/---

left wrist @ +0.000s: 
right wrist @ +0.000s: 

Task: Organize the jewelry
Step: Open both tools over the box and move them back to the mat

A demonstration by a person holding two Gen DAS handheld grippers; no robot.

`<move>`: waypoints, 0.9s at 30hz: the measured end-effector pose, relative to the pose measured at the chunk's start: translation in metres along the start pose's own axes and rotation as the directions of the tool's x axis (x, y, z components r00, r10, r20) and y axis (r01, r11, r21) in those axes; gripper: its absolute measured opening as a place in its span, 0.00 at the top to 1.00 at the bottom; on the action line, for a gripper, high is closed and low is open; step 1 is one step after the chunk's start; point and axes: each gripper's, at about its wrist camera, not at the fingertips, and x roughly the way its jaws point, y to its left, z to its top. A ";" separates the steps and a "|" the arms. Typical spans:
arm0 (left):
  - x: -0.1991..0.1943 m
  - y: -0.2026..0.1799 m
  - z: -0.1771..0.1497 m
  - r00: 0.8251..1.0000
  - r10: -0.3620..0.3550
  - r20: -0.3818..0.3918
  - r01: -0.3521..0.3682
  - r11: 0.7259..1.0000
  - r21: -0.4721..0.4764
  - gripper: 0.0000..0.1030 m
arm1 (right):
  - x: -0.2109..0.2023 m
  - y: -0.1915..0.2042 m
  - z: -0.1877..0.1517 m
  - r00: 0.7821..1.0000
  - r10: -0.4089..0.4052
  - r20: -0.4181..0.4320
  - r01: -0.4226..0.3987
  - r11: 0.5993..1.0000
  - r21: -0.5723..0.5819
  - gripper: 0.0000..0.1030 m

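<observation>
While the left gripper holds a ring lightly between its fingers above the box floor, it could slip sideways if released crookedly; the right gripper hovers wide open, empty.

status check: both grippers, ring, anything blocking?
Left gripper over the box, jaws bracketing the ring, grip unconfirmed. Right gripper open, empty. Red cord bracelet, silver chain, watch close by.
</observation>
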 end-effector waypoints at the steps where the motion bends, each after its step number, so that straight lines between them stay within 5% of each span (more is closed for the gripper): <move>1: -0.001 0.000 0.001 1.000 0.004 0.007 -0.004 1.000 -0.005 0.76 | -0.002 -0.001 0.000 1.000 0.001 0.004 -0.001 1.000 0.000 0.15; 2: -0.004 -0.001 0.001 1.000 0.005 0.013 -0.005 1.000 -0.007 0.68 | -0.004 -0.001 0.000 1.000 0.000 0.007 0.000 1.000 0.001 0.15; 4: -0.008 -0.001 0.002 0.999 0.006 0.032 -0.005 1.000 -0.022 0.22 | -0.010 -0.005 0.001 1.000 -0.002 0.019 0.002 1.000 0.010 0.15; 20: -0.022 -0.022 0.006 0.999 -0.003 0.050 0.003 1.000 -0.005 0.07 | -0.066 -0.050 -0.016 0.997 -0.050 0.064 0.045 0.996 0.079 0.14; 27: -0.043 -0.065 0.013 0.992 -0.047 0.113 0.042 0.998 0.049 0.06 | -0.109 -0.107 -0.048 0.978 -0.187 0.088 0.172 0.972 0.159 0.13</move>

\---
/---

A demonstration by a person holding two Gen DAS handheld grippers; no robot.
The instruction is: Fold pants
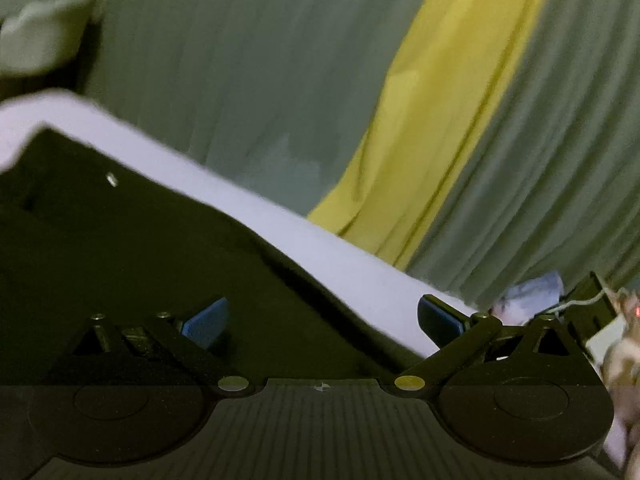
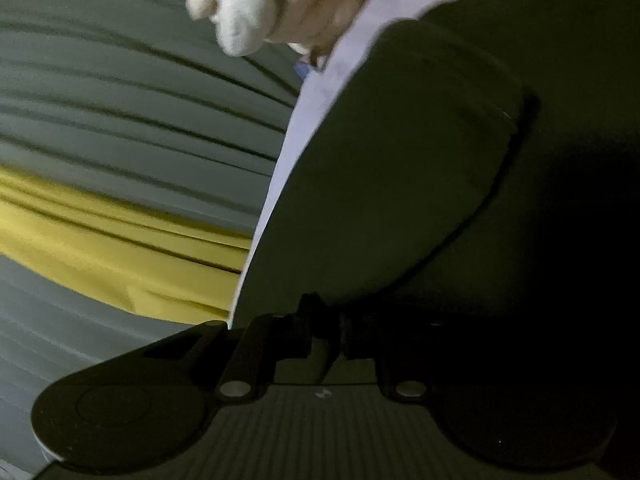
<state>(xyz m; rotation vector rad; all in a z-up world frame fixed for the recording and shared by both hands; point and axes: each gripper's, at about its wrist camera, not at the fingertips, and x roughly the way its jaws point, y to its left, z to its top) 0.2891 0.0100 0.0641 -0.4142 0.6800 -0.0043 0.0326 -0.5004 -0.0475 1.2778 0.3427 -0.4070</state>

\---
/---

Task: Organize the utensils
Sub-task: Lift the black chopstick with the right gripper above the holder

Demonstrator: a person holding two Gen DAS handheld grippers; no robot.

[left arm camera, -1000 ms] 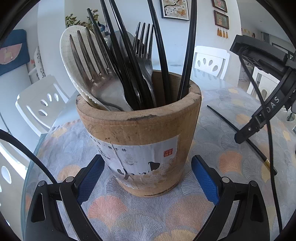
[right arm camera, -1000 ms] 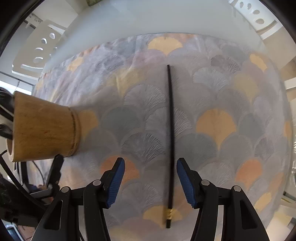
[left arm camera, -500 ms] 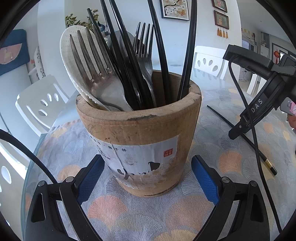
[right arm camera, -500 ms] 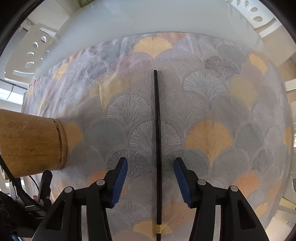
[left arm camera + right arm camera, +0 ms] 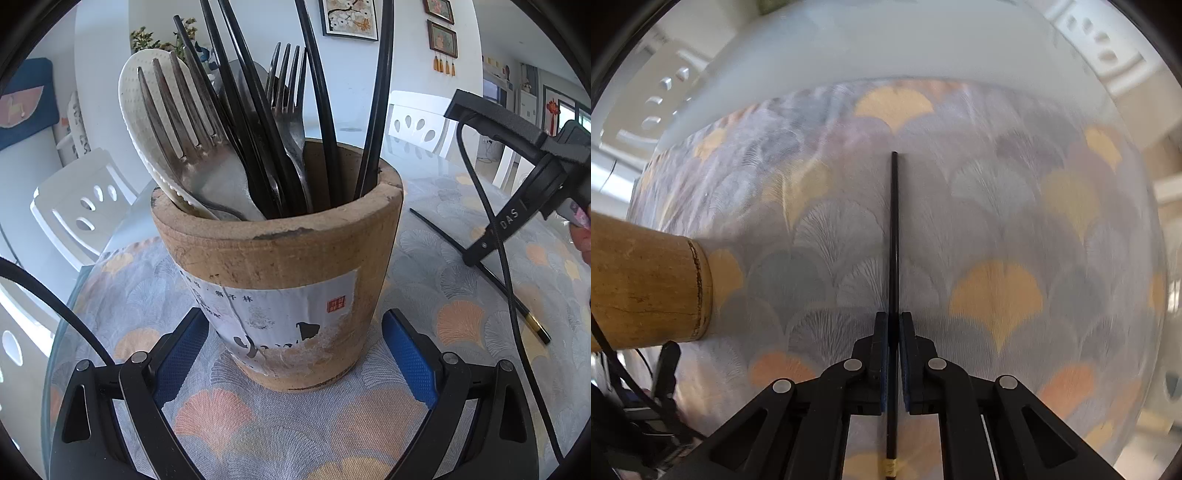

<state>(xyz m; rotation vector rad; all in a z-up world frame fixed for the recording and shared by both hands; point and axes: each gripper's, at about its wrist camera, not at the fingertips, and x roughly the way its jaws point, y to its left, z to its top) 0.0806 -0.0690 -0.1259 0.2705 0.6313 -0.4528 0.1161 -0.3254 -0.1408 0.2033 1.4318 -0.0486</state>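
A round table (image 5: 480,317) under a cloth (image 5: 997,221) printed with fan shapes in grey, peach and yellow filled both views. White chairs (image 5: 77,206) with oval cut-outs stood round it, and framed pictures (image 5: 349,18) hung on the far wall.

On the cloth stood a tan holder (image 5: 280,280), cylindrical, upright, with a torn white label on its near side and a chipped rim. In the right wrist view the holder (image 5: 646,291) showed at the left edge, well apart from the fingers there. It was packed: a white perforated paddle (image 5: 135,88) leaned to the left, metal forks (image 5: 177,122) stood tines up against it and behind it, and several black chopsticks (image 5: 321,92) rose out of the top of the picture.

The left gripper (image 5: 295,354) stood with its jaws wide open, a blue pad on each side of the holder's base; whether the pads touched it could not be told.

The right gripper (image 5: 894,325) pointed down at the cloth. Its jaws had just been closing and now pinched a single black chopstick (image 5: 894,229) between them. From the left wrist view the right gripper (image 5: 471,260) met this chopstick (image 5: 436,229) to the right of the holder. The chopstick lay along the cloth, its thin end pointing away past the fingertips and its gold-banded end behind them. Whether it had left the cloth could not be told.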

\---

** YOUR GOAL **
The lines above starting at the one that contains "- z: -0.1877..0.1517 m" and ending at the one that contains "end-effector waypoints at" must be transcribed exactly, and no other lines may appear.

** ANSWER BOX **
  - z: -0.1877..0.1517 m
  - r00: 0.7821..1.0000
  - r10: -0.4089..0.4052
  - r20: -0.4181..0.4320
  - r01: -0.4226..0.3987
  - r11: 0.5993..1.0000
  - r21: -0.5723..0.5819
  - gripper: 0.0000..0.1030 m

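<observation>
While the left gripper holds a ring lightly between its fingers above the box floor, it could slip sideways if released crookedly; the right gripper hovers wide open, empty.

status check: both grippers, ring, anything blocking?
Left gripper over the box, jaws bracketing the ring, grip unconfirmed. Right gripper open, empty. Red cord bracelet, silver chain, watch close by.
</observation>
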 end-effector waypoints at the steps where the motion bends, each after its step number, so that straight lines between them stay within 5% of each span (more is closed for the gripper): <move>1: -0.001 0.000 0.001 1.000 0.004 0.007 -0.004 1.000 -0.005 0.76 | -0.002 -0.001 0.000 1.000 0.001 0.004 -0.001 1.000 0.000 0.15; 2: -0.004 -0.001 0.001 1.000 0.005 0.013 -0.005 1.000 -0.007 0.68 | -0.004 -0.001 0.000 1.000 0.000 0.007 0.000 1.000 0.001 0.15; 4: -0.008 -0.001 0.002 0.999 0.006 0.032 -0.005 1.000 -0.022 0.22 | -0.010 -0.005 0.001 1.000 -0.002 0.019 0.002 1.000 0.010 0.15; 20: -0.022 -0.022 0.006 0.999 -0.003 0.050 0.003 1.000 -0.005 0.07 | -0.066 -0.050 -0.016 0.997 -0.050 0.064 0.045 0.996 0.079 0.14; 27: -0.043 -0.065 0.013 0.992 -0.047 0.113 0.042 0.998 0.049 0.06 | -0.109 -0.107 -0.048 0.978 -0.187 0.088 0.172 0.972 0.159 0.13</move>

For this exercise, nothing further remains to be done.